Все это время Эстер стояла неподвижно, словно статуя, у подножия эшафота. Если бы голос священника не удержал ее там, то удержала бы неотвратимая притягательность того места, где она встретила первый час своей жизни в безбрежном позоре. В ней жило ощущение – слишком слабо определенное, чтобы стать мыслью, но тяжело довлеющее над сознанием, – что вся сфера ее жизни, прежней и последующей, связана с этой точкой, которая словно сочетала их в единое целое.
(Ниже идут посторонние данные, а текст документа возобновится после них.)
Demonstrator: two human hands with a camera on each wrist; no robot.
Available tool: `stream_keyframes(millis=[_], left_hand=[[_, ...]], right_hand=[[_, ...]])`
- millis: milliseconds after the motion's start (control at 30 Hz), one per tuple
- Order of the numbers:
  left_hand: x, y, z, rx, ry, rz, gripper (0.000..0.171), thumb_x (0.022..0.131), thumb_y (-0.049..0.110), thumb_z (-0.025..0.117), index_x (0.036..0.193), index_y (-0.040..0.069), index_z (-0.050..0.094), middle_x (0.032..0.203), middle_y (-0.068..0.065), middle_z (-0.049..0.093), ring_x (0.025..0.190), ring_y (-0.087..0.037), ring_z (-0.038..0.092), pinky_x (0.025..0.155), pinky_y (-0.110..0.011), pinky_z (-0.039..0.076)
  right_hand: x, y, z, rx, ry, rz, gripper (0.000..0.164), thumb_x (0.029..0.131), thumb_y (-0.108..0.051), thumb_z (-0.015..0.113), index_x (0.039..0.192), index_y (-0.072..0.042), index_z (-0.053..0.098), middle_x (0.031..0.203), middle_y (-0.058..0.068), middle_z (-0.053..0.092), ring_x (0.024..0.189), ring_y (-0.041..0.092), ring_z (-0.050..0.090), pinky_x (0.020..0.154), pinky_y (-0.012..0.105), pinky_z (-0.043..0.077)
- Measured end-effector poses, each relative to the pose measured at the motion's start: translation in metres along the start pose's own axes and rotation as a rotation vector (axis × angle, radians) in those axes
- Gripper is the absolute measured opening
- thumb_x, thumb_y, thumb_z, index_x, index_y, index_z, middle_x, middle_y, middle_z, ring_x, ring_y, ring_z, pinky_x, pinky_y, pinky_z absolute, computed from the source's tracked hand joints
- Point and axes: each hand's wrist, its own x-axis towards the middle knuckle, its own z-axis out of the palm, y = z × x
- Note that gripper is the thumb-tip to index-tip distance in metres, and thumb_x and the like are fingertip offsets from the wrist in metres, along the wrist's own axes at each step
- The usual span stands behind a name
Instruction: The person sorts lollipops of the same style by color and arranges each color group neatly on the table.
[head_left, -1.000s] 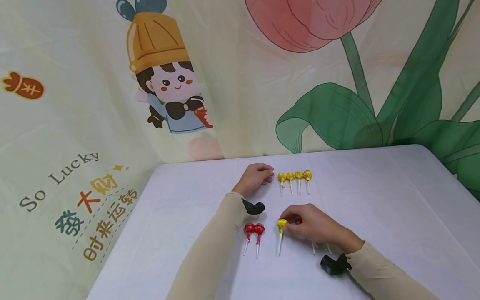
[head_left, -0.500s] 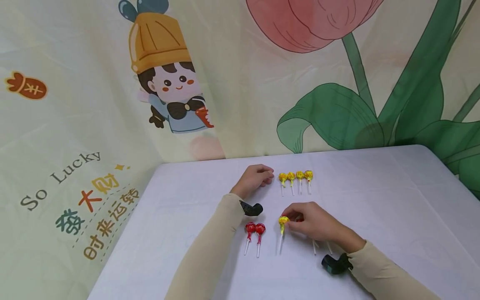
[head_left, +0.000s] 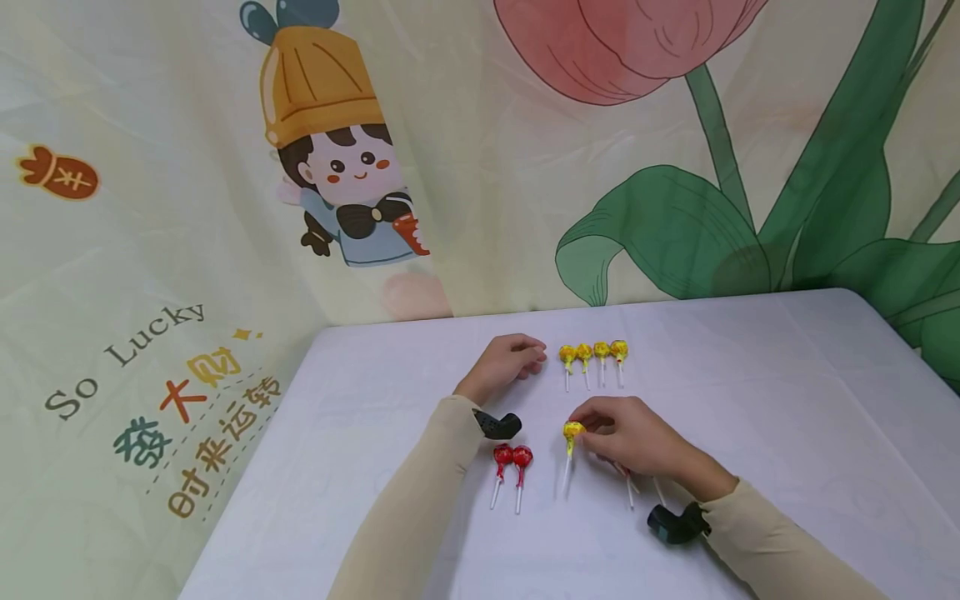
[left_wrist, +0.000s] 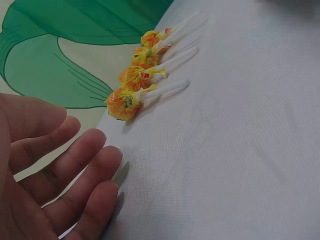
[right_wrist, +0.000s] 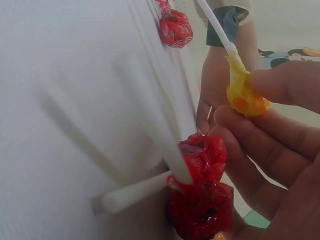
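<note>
My right hand (head_left: 637,433) pinches a yellow-wrapped lollipop (head_left: 573,431) by its head between thumb and fingers, its white stick pointing down. In the right wrist view this lollipop (right_wrist: 245,95) looks lifted off the table. Red lollipops (right_wrist: 202,195) lie under that hand, mostly hidden from the head view except for their sticks. My left hand (head_left: 502,367) rests on the table with loosely bent fingers, holding nothing. Just right of it lies a row of several yellow lollipops (head_left: 602,348), also visible in the left wrist view as yellow lollipops (left_wrist: 135,77), apart from the fingertips.
Two red lollipops (head_left: 512,455) lie side by side below the left wrist. A white cloth covers the table (head_left: 787,400). Behind it hangs a printed backdrop (head_left: 480,167) that meets the table's far edge. Black cameras (head_left: 677,523) are strapped to both wrists.
My right hand has moved slightly away from me, raising the yellow lollipop, and more of the sticks beneath shows. The left hand has shifted slightly toward me, still beside the yellow row.
</note>
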Motion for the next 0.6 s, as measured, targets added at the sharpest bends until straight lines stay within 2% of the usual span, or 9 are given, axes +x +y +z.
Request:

А в это время маленькая Перл покинула свое место возле матери и теперь играла по собственному разумению на рыночной площади. Она озаряла мрачную толпу, как радостный яркий лучик, как птичка в ярком оперении оживляет всю темную древесную крону, порхая туда и сюда, то скрываясь, то показываясь в сумрачной густоте листвы. Ее движения становились зачастую резкими и прерывистыми. В них отражалась неустанная живость ее духа, сегодня вдвойне неутомимого в своем танце, поскольку его питало и в нем отдавалось беспокойное состояние матери. Всякий раз, когда Перл видела нечто, вызывающее ее неустанное живое любопытство, она подбегала к источнику и, можно даже сказать, завладевала человеком или вещью. Словно делала тех своей собственностью до тех пор, пока не теряла интереса, ничуть при этом не контролируя свои собственнические порывы. Пуритане смотрели на нее и, даже несмотря на редкие улыбки, склонны были провозгласить это дитя дьявольским отродьем, настолько неописуемо было очарование той красоты и эксцентричности, что излучала маленькая фигурка и чем искрились ее занятия. Она подбежала и заглянула в лицо дикого индейца, который внезапно осознал существование природы более дикой, чем его собственная. Затем, все с той же врожденной отвагой, которую, впрочем, умела сдерживать, она впорхнула в самый центр группы моряков, смуглолицых дикарей океана, родственных дикостью индейцам на суше. Те с изумлением и восхищением глазели на Перл, как на клочок морской пены, что принял облик маленькой девочки и наделен душой из морского огня, порой сияющего под килем в ночное время.